The copy must match the data word for word and contain no pictures.

=== Raw data ===

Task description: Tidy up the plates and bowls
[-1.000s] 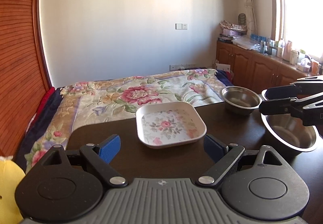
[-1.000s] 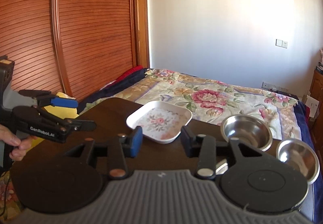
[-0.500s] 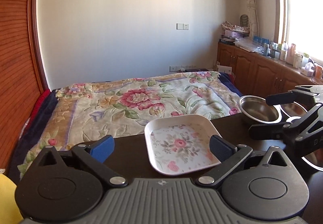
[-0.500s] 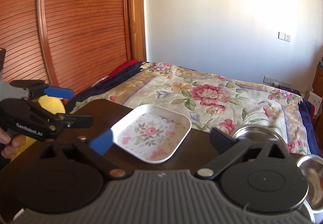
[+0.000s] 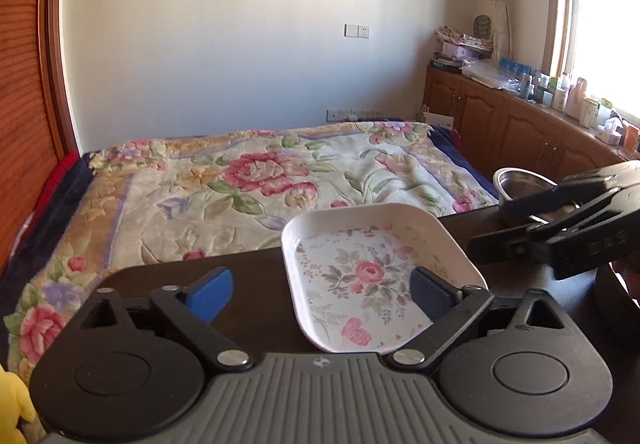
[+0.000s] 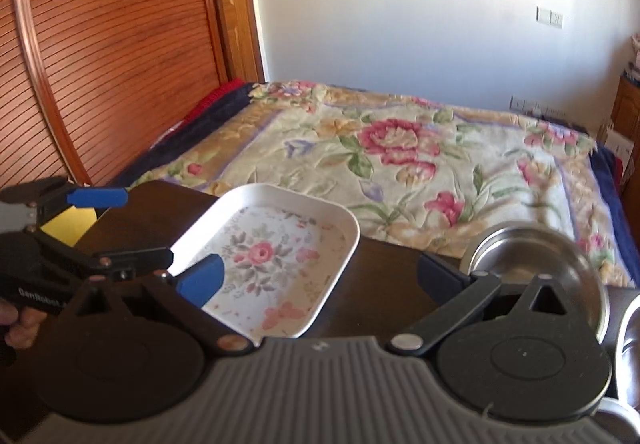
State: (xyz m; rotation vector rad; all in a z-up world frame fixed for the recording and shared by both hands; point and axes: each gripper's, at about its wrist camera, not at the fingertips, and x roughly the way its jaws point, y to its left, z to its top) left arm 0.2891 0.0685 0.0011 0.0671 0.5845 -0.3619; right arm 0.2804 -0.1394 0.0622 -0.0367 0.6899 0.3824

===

Task answer:
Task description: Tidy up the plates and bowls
[-1.000s] 
[-1.000s] 
[-0.500s] 
[-0.500s] 
[+0.000s] 
[+0.000s] 
State: (xyz m; rotation vector rad; all in a z-up world frame fixed for the recording and shared by both hands; point and axes: each gripper's, at about its wrist camera, not at the fingertips, and x roughly the way its jaws point, y to its left, z to its top) left arm 0.2891 0.0685 0.0011 0.0671 0.5845 -0.3619; right arm 0.2804 -0.1394 0.0622 -0.0367 0.6899 0.3824

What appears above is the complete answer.